- _What the task asks_
Your answer must consist of exactly the lines below, starting with the line with "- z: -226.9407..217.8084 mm" and going on through the line with "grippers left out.", and nothing else.

- _Records from a collection_
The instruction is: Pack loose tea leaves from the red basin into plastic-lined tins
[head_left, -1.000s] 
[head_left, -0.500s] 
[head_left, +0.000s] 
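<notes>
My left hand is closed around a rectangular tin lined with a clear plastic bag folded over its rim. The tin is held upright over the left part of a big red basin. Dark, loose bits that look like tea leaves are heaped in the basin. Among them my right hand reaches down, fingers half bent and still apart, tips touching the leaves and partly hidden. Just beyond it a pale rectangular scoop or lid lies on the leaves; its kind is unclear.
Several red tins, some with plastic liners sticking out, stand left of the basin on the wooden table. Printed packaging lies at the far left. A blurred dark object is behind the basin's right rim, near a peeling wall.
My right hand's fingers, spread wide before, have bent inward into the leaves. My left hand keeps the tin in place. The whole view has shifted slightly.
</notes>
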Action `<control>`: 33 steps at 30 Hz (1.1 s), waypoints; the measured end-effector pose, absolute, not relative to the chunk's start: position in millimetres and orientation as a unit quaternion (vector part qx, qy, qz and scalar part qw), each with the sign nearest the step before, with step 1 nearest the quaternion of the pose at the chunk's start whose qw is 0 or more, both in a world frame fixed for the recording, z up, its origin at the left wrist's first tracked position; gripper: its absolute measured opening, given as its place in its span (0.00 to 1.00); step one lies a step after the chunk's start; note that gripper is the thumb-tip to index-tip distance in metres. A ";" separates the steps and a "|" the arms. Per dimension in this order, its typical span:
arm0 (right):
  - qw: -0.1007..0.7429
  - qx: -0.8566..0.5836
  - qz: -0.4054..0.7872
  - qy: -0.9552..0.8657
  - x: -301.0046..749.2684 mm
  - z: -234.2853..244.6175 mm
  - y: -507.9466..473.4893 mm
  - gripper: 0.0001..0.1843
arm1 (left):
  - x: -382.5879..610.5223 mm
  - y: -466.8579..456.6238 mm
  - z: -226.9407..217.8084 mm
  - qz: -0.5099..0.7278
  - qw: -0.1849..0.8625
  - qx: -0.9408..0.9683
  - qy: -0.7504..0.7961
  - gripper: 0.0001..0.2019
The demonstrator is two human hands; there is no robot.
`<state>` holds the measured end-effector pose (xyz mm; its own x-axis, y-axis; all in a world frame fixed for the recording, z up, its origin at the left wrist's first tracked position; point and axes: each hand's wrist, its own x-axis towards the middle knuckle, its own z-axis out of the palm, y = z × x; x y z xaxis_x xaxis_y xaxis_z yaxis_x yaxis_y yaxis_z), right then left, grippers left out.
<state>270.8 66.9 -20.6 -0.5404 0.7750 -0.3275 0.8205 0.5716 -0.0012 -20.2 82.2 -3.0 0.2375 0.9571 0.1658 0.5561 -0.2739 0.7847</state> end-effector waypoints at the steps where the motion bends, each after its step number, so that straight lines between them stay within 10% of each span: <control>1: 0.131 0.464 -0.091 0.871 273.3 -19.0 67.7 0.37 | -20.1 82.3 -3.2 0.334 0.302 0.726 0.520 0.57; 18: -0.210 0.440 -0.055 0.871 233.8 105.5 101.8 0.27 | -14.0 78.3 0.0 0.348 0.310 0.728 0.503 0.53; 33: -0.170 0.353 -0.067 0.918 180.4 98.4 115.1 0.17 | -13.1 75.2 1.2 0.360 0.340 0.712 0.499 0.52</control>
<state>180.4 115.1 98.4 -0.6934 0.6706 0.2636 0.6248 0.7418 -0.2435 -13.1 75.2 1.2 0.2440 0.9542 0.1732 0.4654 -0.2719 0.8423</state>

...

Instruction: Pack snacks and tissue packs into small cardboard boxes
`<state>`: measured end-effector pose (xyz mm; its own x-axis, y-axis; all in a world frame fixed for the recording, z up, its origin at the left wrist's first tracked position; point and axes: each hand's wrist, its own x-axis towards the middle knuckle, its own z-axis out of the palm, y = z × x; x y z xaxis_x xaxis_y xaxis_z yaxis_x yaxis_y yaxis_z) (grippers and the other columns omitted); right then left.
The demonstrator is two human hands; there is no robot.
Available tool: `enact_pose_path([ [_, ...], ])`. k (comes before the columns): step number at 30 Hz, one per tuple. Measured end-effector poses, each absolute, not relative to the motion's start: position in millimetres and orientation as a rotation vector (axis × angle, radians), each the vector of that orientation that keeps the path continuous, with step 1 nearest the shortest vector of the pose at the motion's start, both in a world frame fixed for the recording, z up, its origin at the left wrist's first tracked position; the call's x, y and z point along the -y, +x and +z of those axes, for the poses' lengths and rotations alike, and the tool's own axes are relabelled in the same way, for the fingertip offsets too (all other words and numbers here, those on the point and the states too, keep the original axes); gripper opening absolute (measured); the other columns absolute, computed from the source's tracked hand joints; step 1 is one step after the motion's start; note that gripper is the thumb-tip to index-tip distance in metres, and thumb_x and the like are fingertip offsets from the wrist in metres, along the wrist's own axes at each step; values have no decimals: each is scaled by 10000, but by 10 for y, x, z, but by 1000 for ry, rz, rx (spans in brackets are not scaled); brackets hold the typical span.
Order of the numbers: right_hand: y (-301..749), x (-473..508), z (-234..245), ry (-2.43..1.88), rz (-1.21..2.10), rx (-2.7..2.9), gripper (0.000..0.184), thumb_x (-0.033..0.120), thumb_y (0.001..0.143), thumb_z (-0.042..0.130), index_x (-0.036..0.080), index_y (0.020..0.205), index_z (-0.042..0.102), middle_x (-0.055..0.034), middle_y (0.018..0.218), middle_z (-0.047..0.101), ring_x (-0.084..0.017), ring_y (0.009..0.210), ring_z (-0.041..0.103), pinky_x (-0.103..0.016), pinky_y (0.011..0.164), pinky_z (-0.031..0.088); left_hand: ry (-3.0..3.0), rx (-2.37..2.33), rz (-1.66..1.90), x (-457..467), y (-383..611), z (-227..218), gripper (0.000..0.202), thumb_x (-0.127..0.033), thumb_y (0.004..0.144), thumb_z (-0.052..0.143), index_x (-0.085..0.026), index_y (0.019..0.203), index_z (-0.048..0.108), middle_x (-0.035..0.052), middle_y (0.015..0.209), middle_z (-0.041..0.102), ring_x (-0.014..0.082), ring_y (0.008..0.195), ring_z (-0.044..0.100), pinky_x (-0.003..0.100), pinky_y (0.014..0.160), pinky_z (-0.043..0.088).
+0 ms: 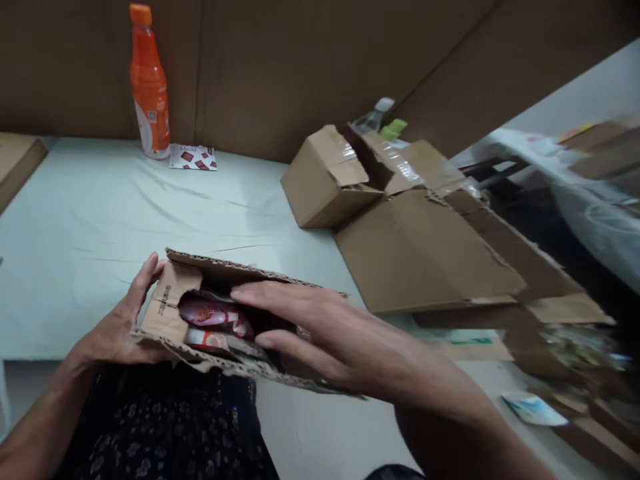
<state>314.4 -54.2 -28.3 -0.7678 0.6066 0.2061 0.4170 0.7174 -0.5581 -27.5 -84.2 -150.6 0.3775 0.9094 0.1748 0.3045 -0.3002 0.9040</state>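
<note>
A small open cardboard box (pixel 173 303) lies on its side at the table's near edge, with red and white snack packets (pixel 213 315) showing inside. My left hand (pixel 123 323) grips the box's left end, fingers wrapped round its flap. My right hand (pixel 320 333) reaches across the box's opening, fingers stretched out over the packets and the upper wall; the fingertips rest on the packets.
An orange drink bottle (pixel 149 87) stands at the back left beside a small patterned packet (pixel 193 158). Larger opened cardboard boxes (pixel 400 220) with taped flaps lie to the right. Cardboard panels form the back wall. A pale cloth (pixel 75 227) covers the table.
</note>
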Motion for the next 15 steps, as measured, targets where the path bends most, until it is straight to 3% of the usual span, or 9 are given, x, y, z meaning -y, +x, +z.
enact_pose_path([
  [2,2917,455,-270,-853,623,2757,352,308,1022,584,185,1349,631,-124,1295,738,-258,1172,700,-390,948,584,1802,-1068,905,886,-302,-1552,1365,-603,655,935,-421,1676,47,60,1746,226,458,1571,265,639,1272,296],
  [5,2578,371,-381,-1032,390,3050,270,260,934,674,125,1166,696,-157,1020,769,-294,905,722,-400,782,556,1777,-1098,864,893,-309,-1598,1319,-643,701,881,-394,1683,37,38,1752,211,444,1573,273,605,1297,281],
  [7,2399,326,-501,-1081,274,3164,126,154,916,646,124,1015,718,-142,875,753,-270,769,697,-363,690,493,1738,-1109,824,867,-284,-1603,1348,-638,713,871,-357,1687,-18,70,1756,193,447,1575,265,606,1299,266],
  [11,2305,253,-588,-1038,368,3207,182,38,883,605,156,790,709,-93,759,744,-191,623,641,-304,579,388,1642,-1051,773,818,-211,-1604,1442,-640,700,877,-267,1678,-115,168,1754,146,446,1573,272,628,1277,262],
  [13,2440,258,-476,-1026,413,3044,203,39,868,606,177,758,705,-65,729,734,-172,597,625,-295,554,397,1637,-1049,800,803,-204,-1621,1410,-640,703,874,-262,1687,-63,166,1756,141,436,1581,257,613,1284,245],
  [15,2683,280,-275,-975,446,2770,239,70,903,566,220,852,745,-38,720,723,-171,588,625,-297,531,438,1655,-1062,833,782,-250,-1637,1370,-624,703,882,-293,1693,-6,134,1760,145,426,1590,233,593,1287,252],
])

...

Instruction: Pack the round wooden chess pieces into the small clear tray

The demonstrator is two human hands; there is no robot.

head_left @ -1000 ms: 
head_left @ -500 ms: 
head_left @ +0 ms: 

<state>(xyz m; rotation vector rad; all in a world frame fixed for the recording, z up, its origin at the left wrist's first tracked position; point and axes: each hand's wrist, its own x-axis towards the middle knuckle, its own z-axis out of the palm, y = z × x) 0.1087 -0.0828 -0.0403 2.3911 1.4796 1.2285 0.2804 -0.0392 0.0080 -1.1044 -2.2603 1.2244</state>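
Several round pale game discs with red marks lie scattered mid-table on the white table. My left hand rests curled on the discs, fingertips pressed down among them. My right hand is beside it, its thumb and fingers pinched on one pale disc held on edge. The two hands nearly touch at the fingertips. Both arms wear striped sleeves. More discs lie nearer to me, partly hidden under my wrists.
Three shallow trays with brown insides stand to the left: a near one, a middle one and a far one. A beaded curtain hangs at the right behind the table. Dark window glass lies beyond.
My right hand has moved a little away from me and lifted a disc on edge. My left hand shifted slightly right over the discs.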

- _Result_
  - z: -226.9407..217.8084 mm
  - qz: -0.5099..0.7278
  - qw: -0.1849..0.8625
  - qx: -0.9408..0.9683
  - qy: -0.7504..0.7961
  - gripper: 0.0001..0.2019
The demonstrator is two human hands; there is no robot.
`<state>` holds the measured end-effector pose (xyz mm; its own x-axis, y-axis; all in a world frame fixed for the recording, z up, its origin at the left wrist's first tracked position; point and axes: each hand's wrist, its own x-axis towards the middle knuckle, its own z-axis out of the palm, y = z × x; x y z xaxis_x xaxis_y xaxis_z yaxis_x yaxis_y yaxis_z), right then left, grippers left out.

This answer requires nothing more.